[[ Stored data, beginning ]]

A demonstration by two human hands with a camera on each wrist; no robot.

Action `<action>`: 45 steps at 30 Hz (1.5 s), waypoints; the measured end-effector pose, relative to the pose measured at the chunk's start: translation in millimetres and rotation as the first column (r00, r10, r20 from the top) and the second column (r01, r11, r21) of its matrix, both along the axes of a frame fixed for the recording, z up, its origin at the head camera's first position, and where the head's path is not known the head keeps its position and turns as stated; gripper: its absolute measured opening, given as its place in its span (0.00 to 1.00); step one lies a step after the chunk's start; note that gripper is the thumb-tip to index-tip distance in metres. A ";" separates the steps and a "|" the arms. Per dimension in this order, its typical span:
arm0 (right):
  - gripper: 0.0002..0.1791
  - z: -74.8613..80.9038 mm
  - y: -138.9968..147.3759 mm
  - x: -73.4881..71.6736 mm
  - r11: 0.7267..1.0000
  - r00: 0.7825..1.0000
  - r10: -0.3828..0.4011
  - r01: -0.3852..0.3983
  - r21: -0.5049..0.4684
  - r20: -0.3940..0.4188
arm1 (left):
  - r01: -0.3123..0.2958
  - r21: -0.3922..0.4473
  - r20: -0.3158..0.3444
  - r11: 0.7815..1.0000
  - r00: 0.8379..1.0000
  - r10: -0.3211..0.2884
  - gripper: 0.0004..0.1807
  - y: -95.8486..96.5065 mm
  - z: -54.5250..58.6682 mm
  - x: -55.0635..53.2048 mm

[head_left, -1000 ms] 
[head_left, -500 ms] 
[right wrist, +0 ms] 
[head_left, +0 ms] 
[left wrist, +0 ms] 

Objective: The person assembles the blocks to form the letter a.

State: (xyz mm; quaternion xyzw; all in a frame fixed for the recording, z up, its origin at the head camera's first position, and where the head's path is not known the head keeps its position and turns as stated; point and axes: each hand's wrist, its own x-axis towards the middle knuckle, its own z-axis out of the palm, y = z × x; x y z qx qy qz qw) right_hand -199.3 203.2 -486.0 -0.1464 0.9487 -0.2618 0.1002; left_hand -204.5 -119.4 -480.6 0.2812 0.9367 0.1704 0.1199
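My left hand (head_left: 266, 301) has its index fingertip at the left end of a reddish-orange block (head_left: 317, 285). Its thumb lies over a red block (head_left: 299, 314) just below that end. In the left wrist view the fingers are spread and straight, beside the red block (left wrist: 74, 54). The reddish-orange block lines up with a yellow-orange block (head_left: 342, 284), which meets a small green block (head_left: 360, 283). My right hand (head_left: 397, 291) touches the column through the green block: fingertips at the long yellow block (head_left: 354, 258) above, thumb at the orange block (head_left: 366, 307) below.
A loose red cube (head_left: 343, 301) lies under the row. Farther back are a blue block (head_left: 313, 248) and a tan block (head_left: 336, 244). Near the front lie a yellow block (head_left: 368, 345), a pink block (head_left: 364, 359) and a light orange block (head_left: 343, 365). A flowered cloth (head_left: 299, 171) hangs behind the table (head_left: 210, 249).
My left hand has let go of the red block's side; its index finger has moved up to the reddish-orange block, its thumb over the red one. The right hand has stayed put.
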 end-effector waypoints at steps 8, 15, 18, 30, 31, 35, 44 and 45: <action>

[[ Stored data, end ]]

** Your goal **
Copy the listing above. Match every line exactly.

** Response to this task **
A demonstration by two human hands with a camera on each wrist; no robot.

Action `<action>`: 45 steps at 30 Hz (1.5 s), waypoints; the measured end-effector pose, relative to the pose measured at the chunk's start: translation in millimetres and rotation as the first column (r00, r10, r20 from the top) and the second column (r01, r11, r21) of its matrix, both along the axes of a frame fixed for the recording, z up, its origin at the head camera's first position, and where the head's path is not known the head keeps its position and turns as stated; gripper: its absolute measured opening, given as its place in its span (0.00 to 1.00); step one lies a step after the chunk's start; note that gripper is the thumb-tip to index-tip distance in metres. A ";" separates the steps and a "|" the arms. Per dimension in this order, its typical span:
arm0 (right):
  - gripper: 0.0002..0.1791
  - z: -74.8613..80.9038 mm
  - y: -138.9968..147.3759 mm
  - x: -73.4881..71.6736 mm
  - r11: 0.7267..1.0000
  - r00: 0.7825..1.0000
  - r10: -0.3828..0.4011
  - r01: -0.3852..0.3983
  - r21: -0.5049..0.4684
  - r20: -0.3940..0.4188
arm1 (left):
  - r01: -0.3123..0.2958
  - r21: -0.3922..0.4473
  - r20: -0.3158..0.3444
  - r11: 0.7815..1.0000
  - r00: 0.8379..1.0000
  - r10: -0.3211..0.2884
  - gripper: 0.0004..0.1807
  - y: -95.8486..96.5065 mm
  - z: -54.5250..58.6682 mm
  - x: -55.0635..53.2048 mm

[head_left, -1000 ms] 
[head_left, -500 ms] 
[right wrist, +0 ms] 
[head_left, +0 ms] 
[left wrist, +0 ms] 

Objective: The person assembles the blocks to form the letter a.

State: (xyz mm; quaternion xyzw; all in a frame fixed for the recording, z up, its origin at the head camera's first position, and where the head's path is not known the head keeps its position and turns as stated; point and axes: each hand's wrist, its own x-axis towards the middle knuckle, its own z-axis out of the palm, y = z × x; x y z qx qy qz qw) right_hand -199.3 203.2 -486.0 -0.1464 0.9487 -0.2618 0.1002; left_hand -204.5 -119.4 -480.6 0.2812 0.9367 0.1704 0.1199
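My left hand (head_left: 266, 301) has its index fingertip at the left end of a reddish-orange block (head_left: 317, 285). Its thumb lies over a red block (head_left: 299, 314) just below that end. In the left wrist view the fingers are spread and straight, beside the red block (left wrist: 74, 54). The reddish-orange block lines up with a yellow-orange block (head_left: 342, 284), which meets a small green block (head_left: 360, 283). My right hand (head_left: 397, 291) touches the column through the green block: fingertips at the long yellow block (head_left: 354, 258) above, thumb at the orange block (head_left: 366, 307) below.
A loose red cube (head_left: 343, 301) lies under the row. Farther back are a blue block (head_left: 313, 248) and a tan block (head_left: 336, 244). Near the front lie a yellow block (head_left: 368, 345), a pink block (head_left: 364, 359) and a light orange block (head_left: 343, 365). A flowered cloth (head_left: 299, 171) hangs behind the table (head_left: 210, 249).
My left hand has let go of the red block's side; its index finger has moved up to the reddish-orange block, its thumb over the red one. The right hand has stayed put.
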 end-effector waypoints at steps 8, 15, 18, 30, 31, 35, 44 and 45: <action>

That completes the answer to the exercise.